Подействовало. С горем пополам поднял бабу с колен и попросил объяснить: кто она и что ей надо от меня? Авдотья (так звали женщину), заливаясь слезами, поведала, что является женой рыбака Тараса Васильева. А ещё у неё трое детей. Старшему сыну идёт четырнадцатая весна, а двойняшкам по девять лет. Все три сына активно помогают отцу в его ремесле. Получается, что из-за меня семья лишилась главного кормильца. Ага, из-за меня. Меньше бы этот Тарас слушал истеричные вопли взбалмошного попа, ловил бы сейчас спокойно свою рыбу… «Рыбу! — щёлкнуло в голове». А ведь я хотел из рыбьей чешуи изготовить пурпурную краску. А тут такой повод! Интересно было бы понаблюдать действие такой краски на различных материалах, начиная с бумаги и заканчивая железом.
— Успокойся, — прервал я причитания женщины, которая уже по третьему кругу повторяла жалобы на несчастную жизнь. — На днях отпустят твоего Тараса из темницы. Даже кнутом наказывать не будут. Однако глупость свою придётся ему отработать.

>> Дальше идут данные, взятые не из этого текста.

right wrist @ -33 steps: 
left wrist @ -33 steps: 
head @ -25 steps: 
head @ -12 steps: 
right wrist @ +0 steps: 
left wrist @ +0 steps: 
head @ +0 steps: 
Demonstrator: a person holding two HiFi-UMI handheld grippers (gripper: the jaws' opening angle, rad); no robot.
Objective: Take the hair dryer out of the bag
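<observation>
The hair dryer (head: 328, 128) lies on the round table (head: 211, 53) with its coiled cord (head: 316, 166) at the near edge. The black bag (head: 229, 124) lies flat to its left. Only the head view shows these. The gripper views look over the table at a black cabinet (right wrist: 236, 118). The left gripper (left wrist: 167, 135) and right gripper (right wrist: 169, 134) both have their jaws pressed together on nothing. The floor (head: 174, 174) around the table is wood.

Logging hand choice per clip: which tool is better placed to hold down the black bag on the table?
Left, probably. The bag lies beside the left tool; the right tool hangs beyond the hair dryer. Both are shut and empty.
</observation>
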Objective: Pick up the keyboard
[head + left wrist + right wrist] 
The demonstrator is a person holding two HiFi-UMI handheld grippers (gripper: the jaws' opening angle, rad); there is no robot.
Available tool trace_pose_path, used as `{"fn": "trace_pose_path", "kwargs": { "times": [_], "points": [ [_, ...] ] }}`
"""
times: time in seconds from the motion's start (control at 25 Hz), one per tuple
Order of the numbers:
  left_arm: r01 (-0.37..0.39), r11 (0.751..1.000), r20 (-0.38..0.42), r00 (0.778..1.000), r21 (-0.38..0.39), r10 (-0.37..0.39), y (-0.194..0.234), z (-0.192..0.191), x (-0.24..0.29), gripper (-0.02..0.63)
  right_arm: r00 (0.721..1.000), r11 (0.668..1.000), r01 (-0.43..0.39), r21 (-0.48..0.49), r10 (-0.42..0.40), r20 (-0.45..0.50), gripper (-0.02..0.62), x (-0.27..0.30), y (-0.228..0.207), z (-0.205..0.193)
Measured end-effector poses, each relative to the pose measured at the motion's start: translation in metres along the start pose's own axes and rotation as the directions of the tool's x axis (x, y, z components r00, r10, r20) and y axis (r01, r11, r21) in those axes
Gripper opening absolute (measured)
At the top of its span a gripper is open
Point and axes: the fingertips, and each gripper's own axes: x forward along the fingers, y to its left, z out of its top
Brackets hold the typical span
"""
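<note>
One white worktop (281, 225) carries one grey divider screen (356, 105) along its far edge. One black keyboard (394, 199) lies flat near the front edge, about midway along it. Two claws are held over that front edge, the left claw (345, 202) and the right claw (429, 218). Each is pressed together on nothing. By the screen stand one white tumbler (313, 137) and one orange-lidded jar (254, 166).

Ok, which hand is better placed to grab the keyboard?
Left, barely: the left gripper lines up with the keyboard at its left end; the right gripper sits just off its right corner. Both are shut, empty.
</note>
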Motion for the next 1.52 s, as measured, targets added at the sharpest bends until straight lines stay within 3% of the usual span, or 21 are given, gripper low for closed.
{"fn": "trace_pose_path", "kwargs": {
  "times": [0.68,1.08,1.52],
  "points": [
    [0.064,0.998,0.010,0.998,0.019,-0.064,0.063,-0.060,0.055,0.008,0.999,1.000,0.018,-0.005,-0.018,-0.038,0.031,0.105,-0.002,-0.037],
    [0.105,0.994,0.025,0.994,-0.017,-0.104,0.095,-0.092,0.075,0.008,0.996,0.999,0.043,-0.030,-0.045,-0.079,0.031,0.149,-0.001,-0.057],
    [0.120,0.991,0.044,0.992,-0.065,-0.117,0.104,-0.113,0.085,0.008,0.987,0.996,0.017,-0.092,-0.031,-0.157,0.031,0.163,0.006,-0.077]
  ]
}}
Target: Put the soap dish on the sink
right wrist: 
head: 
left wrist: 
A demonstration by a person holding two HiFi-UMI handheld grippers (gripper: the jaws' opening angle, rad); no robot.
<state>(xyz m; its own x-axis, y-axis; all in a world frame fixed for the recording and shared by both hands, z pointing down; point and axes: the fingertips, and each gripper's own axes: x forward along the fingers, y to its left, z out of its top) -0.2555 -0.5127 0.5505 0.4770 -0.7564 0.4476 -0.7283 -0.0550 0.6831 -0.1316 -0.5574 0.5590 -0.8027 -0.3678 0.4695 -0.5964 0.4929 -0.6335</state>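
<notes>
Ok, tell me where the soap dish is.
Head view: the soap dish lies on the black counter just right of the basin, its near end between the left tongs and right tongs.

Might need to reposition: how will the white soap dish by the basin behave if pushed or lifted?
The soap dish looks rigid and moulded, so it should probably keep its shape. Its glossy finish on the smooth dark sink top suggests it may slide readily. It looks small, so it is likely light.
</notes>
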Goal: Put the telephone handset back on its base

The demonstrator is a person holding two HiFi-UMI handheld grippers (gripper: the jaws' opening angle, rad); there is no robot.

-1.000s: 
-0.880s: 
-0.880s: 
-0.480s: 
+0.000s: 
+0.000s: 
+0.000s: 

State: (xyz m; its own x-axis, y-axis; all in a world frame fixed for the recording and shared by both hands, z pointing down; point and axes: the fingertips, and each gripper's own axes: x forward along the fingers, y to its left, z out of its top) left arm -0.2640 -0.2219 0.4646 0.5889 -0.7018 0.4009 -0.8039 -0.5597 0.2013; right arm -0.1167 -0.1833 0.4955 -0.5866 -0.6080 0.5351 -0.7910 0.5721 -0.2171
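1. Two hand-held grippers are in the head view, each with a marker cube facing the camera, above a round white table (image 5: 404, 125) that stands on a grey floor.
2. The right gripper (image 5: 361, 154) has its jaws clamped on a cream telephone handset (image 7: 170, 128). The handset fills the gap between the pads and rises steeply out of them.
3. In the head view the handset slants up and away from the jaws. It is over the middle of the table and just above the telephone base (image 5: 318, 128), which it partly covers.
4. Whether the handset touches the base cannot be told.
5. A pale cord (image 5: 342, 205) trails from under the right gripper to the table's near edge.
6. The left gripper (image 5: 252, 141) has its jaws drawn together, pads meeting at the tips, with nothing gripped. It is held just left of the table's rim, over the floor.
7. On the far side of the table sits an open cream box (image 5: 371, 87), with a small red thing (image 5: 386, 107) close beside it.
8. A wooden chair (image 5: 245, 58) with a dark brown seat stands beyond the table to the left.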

— Отработаем, барин! Как есть, отработаем, — закивала головой Авдотья, попутно промокнув концом шерстяного платка слёзы на глазах.
— Даже не спросишь, что надо делать? — усмехнулся я.
— Э-э… — осеклась женщина. — А что надо делать?
— Про то я расскажу твоему мужу. Он, конечно, с тобой поделится, но! — я поднял вверх указательный палец, — об этом никому нельзя рассказывать, запомнила?
— Ага. А что, вообще никому?
— Никому, даже батюшке на исповеди.
— Барин, а ежели ты злодейство замышляешь? — неуверенно вымолвила Авдотья. — Грех это, пользоваться нашей бедой и толкать на преступление.
— Какое, в сраку, преступление?! — разозлился я. — Секрет вам открою, чтобы свой долг передо мной быстрее отработали. Или желаете, чтобы другие с удовольствием попользовались тем секретом? Тогда вы никогда свой долг передо мной не отработаете!